O demandante também deu azo a dúvida sobre a manutenção do contrato e por isso justifica-se não considerar despesas e honorários pedidos, sendo que no Julgado de Paz as custas também têm a latitude definida pela Portaria1456/2001, de 28 de Dezembro.

Decisão
O julgado de Paz é competente e não se verificam excepções ou nulidades de que cumpra conhecer.

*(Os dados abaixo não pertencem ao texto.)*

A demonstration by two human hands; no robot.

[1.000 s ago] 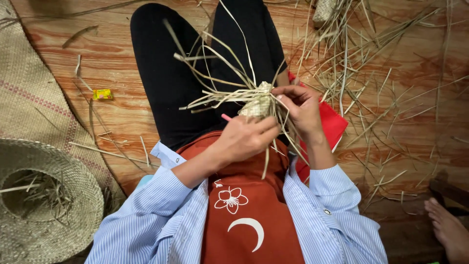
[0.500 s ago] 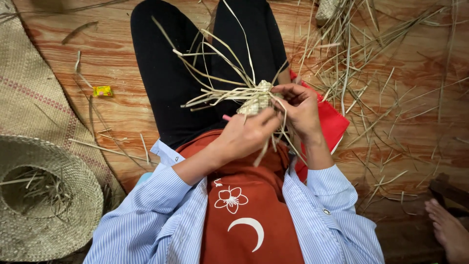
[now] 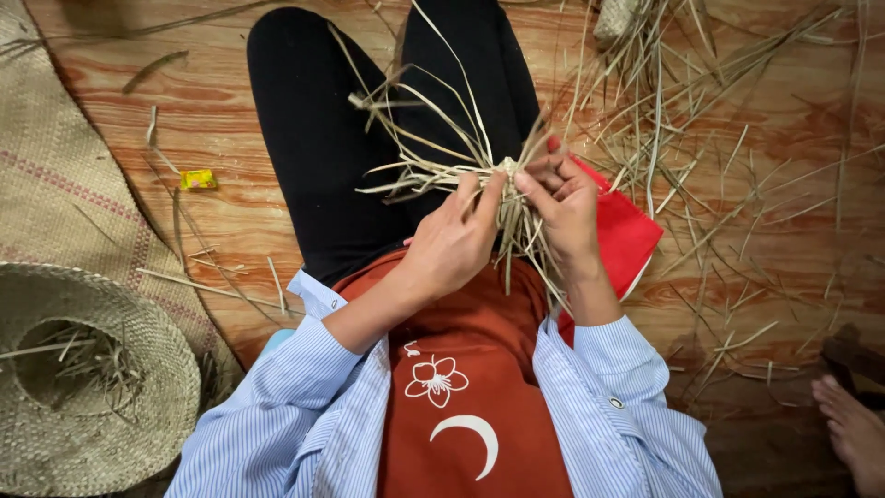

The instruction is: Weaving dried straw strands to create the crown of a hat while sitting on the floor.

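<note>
I sit on a wooden floor with my legs in black trousers stretched ahead. Both hands meet over my lap on a small bundle of woven straw strips [image 3: 433, 166] whose loose ends fan out up and left. My left hand [image 3: 452, 242] grips the bundle from below, fingers pinching its middle. My right hand [image 3: 564, 205] pinches strips at the same knot from the right. More strands hang down between the hands. A red cloth [image 3: 627, 242] lies under my right wrist.
A woven straw hat [image 3: 83, 387] lies upside down at lower left, on a woven mat [image 3: 55, 184]. Loose straw [image 3: 701, 138] is scattered over the floor at right. A small yellow wrapper [image 3: 198, 179] lies left of my leg. Another person's bare foot [image 3: 853, 429] shows at lower right.
My left hand has slid up along the bundle, its fingers now meeting the right hand's at the knot. The woven core is now covered by my fingers.
</note>
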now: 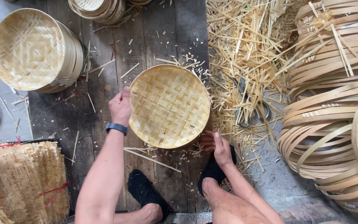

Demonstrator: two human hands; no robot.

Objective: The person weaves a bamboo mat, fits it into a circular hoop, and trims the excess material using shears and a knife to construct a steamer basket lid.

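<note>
Nearest the camera are the person's bare knees and two black shoes [146,191], planted on a dark plank floor [146,54]. Both forearms reach forward from there to a round woven tray [169,106], which lies between the hands just beyond the shoes.

Around that grip, from largest down: right of it and well apart rise stacks of bent bamboo hoops [332,116]. Between the hoops and the tray spreads a heap of offcut strips [245,62], with scissors [251,111] half buried in it, near the right hand. Left of the grip and toward the camera sits a bundle of woven mats [21,182] tied with red cord. Beyond the left hand and well apart leans a stack of finished trays [36,50]; a second stack [98,8] is cut off at the top edge. Loose slivers litter the planks all round the tray.

The left hand [121,107], with a dark band [117,127] at the wrist, is curled over the tray's left rim, fingers closed on it. The right hand [218,146] lies at the tray's near right edge, fingers stretched toward the rim; whether they pinch it cannot be told.
</note>
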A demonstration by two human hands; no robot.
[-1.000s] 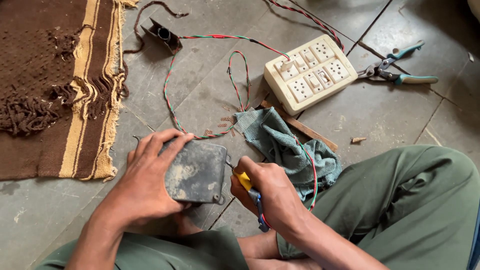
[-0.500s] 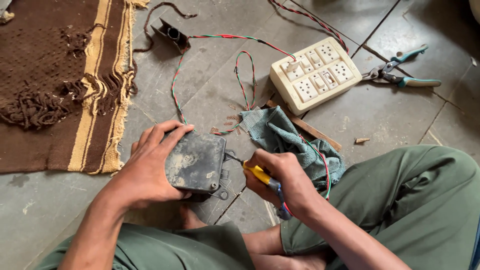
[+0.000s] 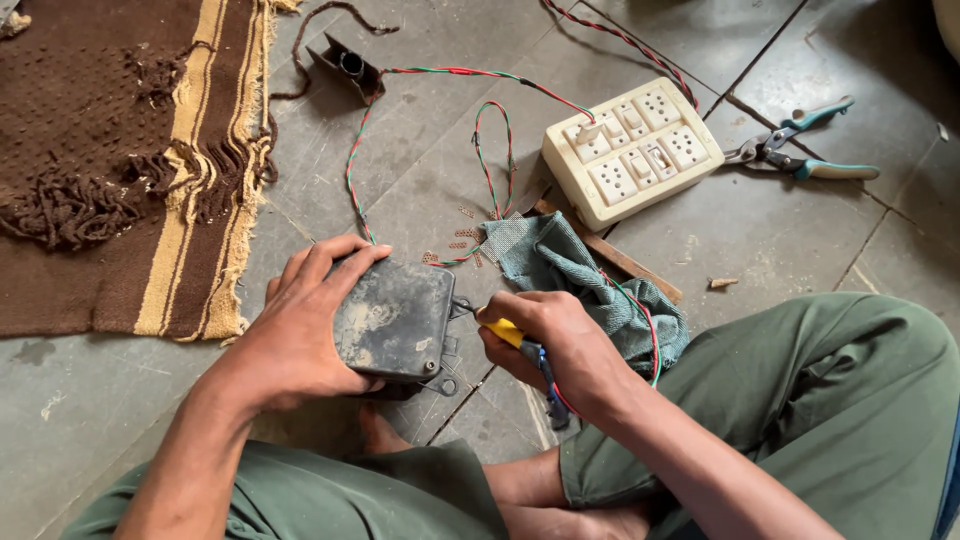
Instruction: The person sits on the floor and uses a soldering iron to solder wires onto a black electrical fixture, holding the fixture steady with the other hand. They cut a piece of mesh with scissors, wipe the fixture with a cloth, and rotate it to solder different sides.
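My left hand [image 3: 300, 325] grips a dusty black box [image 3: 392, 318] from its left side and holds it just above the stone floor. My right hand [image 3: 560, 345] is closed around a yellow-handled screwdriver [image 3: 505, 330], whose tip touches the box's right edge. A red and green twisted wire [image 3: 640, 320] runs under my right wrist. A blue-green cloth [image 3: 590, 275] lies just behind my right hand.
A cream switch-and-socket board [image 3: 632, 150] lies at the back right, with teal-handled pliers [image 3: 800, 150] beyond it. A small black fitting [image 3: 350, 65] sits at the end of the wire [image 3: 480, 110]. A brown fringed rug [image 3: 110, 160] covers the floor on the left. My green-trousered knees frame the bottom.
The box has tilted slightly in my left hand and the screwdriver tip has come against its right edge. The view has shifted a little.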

Em face do exposto, condeno o demandado a pagar ao demandante a quantia de 1500,00 € (mil e quinhentos euros), quantitativo de sinal não entregue, por incumprimento de contrato promessa de compra e venda.

Custas
Nos termos dos n.ºs 8.º e 10.º, da Portaria n.º 1456/2001, de 28 de Dezembro, o demando é declarado parte vencida, pelo que fica condenado no pagamento de 35,00 € (trinta e cinco euros) relativos às custas, a pagar no Julgado de Paz, no prazo de três dias úteis, a contar da data da notificação para o efeito, sob pena do pagamento de uma sobretaxa de 10,00 € (dez euros) por cada dia de atraso.
Cumpra-se o disposto no n.º 9.º da mesma Portaria, em relação ao demandante.
Esta sentença foi proferida e notificada às partes presentes, nos termos do art.º 60.º, n.º 2, da Lei n.º 78/2001, de 13 de Julho, ficando as mesmas cientes de tudo quanto antecede.